[Data entries]
=-=-=

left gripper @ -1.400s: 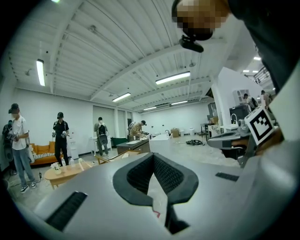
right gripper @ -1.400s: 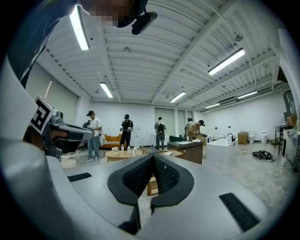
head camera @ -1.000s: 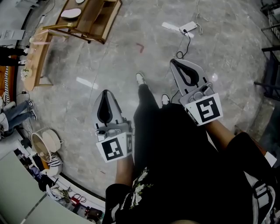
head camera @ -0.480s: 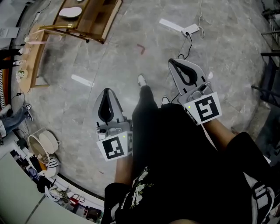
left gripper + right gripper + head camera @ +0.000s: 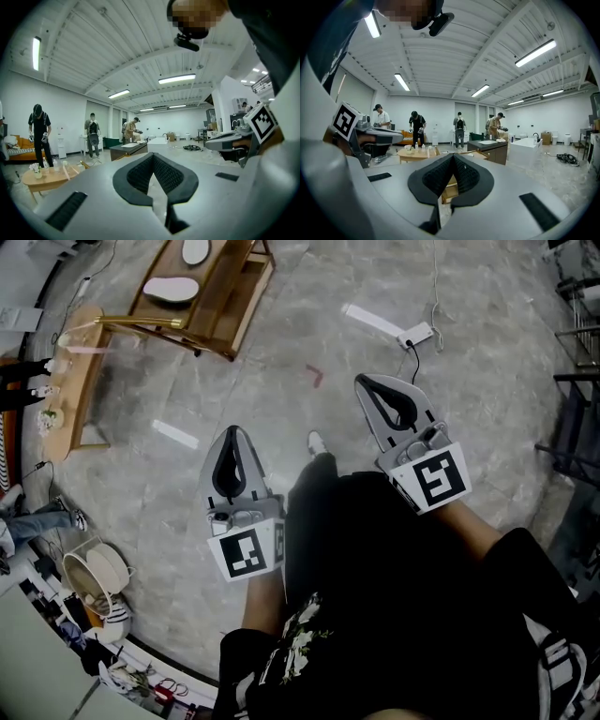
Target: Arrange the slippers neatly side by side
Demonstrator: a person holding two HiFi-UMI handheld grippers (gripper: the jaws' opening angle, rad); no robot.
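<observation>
Two white slippers lie on a low wooden rack (image 5: 220, 310) at the far left of the floor: one (image 5: 171, 289) on its near part, the other (image 5: 195, 249) behind it at the picture's top edge. My left gripper (image 5: 234, 433) is held level over the bare floor, well short of the rack, shut and with nothing in it. My right gripper (image 5: 362, 382) is level beside it, also shut and with nothing in it. In the left gripper view the jaws (image 5: 153, 155) meet at the tip. In the right gripper view (image 5: 453, 155) the rack's wood (image 5: 449, 190) shows under the closed tip.
A round wooden side table (image 5: 70, 371) stands left of the rack. A white power strip (image 5: 419, 334) with its cable lies on the grey floor ahead right. A basket (image 5: 94, 568) and clutter are at the lower left. Several people stand far off in the room.
Both grippers have been carried forward across the floor, still shut. The rack with the slippers has come nearer and lower in the head view.
</observation>
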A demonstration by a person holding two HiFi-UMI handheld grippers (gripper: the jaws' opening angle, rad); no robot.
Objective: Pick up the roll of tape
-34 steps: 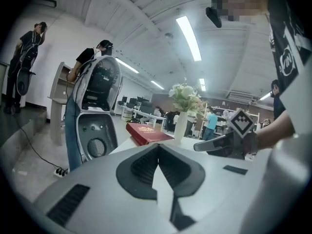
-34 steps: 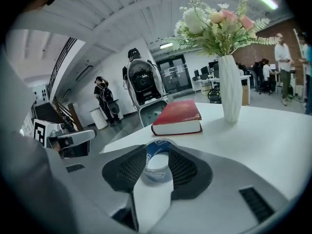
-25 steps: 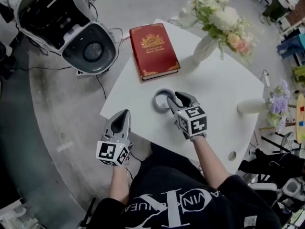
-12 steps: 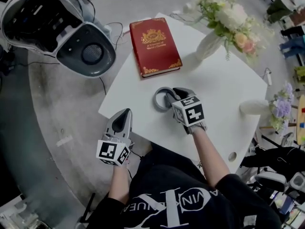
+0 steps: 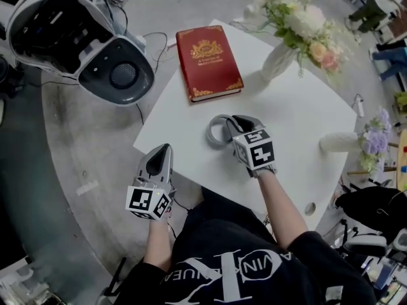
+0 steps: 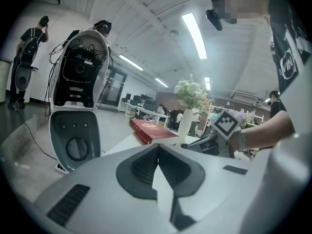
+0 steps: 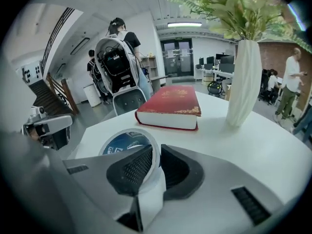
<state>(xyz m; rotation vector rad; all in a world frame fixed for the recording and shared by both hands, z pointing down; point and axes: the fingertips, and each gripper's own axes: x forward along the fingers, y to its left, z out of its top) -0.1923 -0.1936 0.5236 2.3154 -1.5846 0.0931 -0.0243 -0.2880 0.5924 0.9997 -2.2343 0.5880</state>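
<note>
Your right gripper (image 5: 231, 124) has just been closing onto the roll of tape (image 5: 211, 132) mid-table (image 5: 299, 107), gripping its wall, while your left gripper (image 5: 163, 150), near-left, is pinched together, empty.

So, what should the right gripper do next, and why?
Probably lift the right gripper slightly, straight up: its jaws have just been closing and now appear to pinch the wall of the roll of tape, which lies flat on the table.

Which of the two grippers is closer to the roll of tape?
Right. The right gripper has just been closing on the roll of tape, its wall between the jaws; the left gripper hangs apart, by the table edge.
</note>
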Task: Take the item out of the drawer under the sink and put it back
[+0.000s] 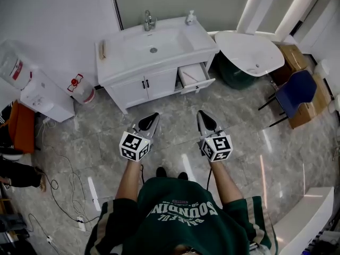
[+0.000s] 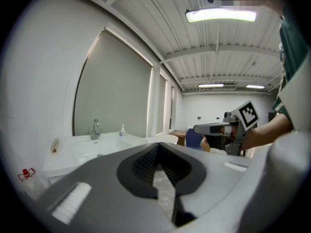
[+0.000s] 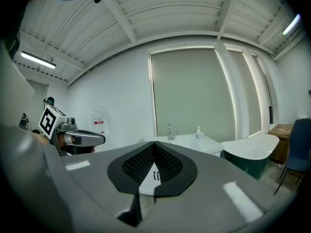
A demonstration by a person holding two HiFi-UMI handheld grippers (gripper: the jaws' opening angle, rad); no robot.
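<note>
**Person facing the sink cabinet, both grippers empty.**
The white sink cabinet (image 1: 130, 89) fills the upper centre of the head view. Its drawer (image 1: 194, 76), at the cabinet's right end, stands pulled out; whether an item lies inside cannot be made out. At centre frame, well apart from the drawer, the left gripper (image 1: 152, 116) and right gripper (image 1: 203, 115) sit side by side, jaws pressed together on nothing.
</note>
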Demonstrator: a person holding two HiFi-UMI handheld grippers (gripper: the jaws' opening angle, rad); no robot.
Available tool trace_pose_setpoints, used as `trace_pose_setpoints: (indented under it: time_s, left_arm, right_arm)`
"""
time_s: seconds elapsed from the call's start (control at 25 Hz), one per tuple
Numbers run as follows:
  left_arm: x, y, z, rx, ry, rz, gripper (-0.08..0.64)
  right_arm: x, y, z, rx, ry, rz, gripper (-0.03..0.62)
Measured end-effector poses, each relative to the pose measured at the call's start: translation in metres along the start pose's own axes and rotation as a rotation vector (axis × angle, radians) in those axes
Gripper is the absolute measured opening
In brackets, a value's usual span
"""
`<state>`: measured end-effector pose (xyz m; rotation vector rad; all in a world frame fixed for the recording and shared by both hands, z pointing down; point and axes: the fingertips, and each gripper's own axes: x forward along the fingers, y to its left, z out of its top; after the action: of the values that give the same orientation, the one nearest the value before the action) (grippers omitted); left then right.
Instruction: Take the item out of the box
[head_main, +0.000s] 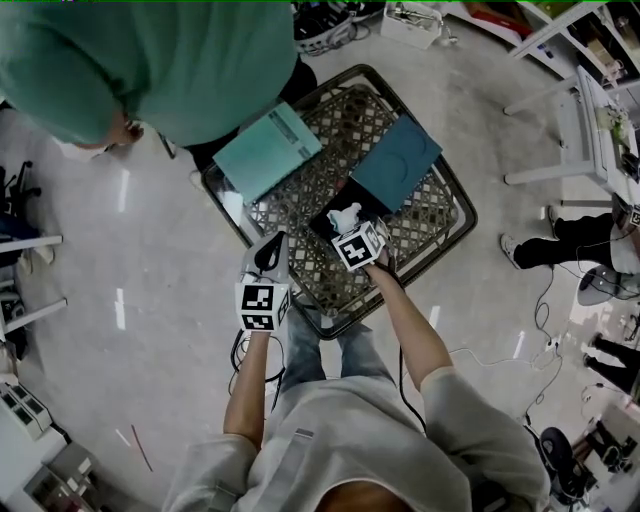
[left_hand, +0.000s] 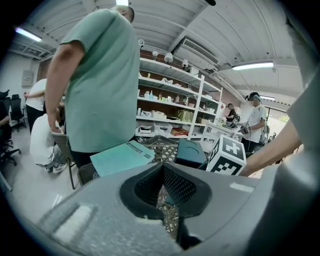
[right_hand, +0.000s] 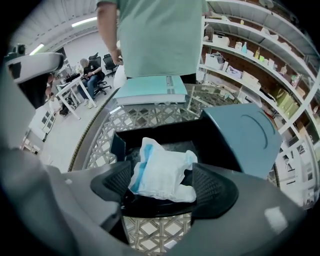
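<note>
A black open box (right_hand: 150, 134) sits on the wire-mesh table (right_hand: 150, 115), and in it lies a white and blue folded soft pack (right_hand: 162, 172). My right gripper (right_hand: 162, 186) points steeply down into the box. It is open, its pads on either side of the pack without pressing it. In the head view the pack (head_main: 345, 215) shows just beyond the right gripper (head_main: 350, 228). The box's dark teal lid (right_hand: 245, 135) leans at its right side. My left gripper (left_hand: 162, 167) is shut on nothing and hangs at the table's near left edge (head_main: 270, 252).
A light teal flat box (head_main: 268, 150) lies on the far left of the mesh table (head_main: 425, 215). A person in a green shirt (head_main: 150, 60) stands close behind it. Shelves (left_hand: 170, 100) line the back wall, and cables (head_main: 470, 352) trail on the floor.
</note>
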<state>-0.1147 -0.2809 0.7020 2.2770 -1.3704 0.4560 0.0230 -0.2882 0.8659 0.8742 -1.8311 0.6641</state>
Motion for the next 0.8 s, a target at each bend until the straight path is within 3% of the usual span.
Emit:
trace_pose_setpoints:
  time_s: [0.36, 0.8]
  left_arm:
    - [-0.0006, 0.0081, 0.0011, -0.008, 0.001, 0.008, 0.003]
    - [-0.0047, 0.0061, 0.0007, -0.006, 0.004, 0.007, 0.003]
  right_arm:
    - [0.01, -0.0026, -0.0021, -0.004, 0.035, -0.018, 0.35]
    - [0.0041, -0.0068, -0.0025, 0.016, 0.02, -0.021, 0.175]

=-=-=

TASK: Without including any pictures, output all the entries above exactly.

ANSWER TO THIS TASK:
left gripper @ -1.400s: 
right gripper @ -1.400s: 
head camera @ -1.000s: 
head camera @ -0.480s: 
left gripper + right gripper + head camera @ +0.000s: 
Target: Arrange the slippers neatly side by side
Demonstrator: a person holding two HiFi-UMI handheld grippers (gripper: the jaws' opening angle, rad); no robot.
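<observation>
Two white slippers lie on a low wooden rack (image 5: 220, 310) at the far left of the floor: one (image 5: 171, 289) on its near part, the other (image 5: 195, 249) behind it at the picture's top edge. My left gripper (image 5: 234, 433) is held level over the bare floor, well short of the rack, shut and with nothing in it. My right gripper (image 5: 362, 382) is level beside it, also shut and with nothing in it. In the left gripper view the jaws (image 5: 153, 155) meet at the tip. In the right gripper view (image 5: 453, 155) the rack's wood (image 5: 449, 190) shows under the closed tip.
A round wooden side table (image 5: 70, 371) stands left of the rack. A white power strip (image 5: 419, 334) with its cable lies on the grey floor ahead right. A basket (image 5: 94, 568) and clutter are at the lower left. Several people stand far off in the room.
Both grippers have been carried forward across the floor, still shut. The rack with the slippers has come nearer and lower in the head view.
</observation>
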A demonstration by a person holding two HiFi-UMI handheld grippers (gripper: the jaws' opening angle, rad); no robot.
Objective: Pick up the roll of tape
-34 steps: 
-34 steps: 
-25 steps: 
-12 steps: 
+0 steps: 
+0 steps: 
+0 steps: 
<state>(xyz m; rotation vector rad; all in a world frame fixed for the recording and shared by both hands, z pointing down; point and axes: the fingertips, and each gripper's own axes: x forward along the fingers, y to its left, z out of its top) -0.1923 -0.1936 0.5236 2.3154 -1.5846 0.0931 -0.0243 -0.2880 0.5924 0.9997 -2.2343 0.5880</state>
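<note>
Your right gripper (image 5: 231, 124) has just been closing onto the roll of tape (image 5: 211, 132) mid-table (image 5: 299, 107), gripping its wall, while your left gripper (image 5: 163, 150), near-left, is pinched together, empty.

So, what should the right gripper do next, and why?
Probably lift the right gripper slightly, straight up: its jaws have just been closing and now appear to pinch the wall of the roll of tape, which lies flat on the table.

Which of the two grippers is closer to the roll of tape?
Right. The right gripper has just been closing on the roll of tape, its wall between the jaws; the left gripper hangs apart, by the table edge.
</note>
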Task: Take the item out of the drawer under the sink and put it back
[+0.000s] 
[+0.000s] 
[+0.000s] 
A demonstration by a person holding two HiFi-UMI handheld grippers (gripper: the jaws' opening angle, rad); no robot.
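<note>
**Person facing the sink cabinet, both grippers empty.**
The white sink cabinet (image 1: 130, 89) fills the upper centre of the head view. Its drawer (image 1: 194, 76), at the cabinet's right end, stands pulled out; whether an item lies inside cannot be made out. At centre frame, well apart from the drawer, the left gripper (image 1: 152, 116) and right gripper (image 1: 203, 115) sit side by side, jaws pressed together on nothing.
</note>
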Demonstrator: a person holding two HiFi-UMI handheld grippers (gripper: the jaws' opening angle, rad); no robot.
Available tool trace_pose_setpoints, used as `trace_pose_setpoints: (indented under it: time_s, left_arm, right_arm)`
"""
time_s: seconds elapsed from the call's start (control at 25 Hz), one per tuple
Numbers run as follows:
  left_arm: x, y, z, rx, ry, rz, gripper (-0.08..0.64)
  right_arm: x, y, z, rx, ry, rz, gripper (-0.03..0.62)
Measured end-effector poses, each relative to the pose measured at the call's start: translation in metres along the start pose's own axes and rotation as a rotation vector (axis × angle, radians) in those axes
Gripper is the absolute measured opening
In brackets, a value's usual span
"""
`<state>`: measured end-effector pose (xyz m; rotation vector rad; all in a world frame fixed for the recording and shared by both hands, z pointing down; point and axes: the fingertips, and each gripper's own axes: x forward along the fingers, y to its left, z out of its top; after the action: of the values that give the same orientation, the one nearest the value before the action) (grippers omitted); left then right.
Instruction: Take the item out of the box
[head_main, +0.000s] 
[left_hand, +0.000s] 
[right_hand, +0.000s] 
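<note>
A black open box (right_hand: 150, 134) sits on the wire-mesh table (right_hand: 150, 115), and in it lies a white and blue folded soft pack (right_hand: 162, 172). My right gripper (right_hand: 162, 186) points steeply down into the box. It is open, its pads on either side of the pack without pressing it. In the head view the pack (head_main: 345, 215) shows just beyond the right gripper (head_main: 350, 228). The box's dark teal lid (right_hand: 245, 135) leans at its right side. My left gripper (left_hand: 162, 167) is shut on nothing and hangs at the table's near left edge (head_main: 270, 252).
A light teal flat box (head_main: 268, 150) lies on the far left of the mesh table (head_main: 425, 215). A person in a green shirt (head_main: 150, 60) stands close behind it. Shelves (left_hand: 170, 100) line the back wall, and cables (head_main: 470, 352) trail on the floor.
</note>
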<state>-0.1147 -0.2809 0.7020 2.2770 -1.3704 0.4560 0.0230 -0.2882 0.8659 0.8742 -1.8311 0.6641</state>
Motion for the next 0.8 s, a target at each bend until the straight path is within 3% of the usual span.
Emit:
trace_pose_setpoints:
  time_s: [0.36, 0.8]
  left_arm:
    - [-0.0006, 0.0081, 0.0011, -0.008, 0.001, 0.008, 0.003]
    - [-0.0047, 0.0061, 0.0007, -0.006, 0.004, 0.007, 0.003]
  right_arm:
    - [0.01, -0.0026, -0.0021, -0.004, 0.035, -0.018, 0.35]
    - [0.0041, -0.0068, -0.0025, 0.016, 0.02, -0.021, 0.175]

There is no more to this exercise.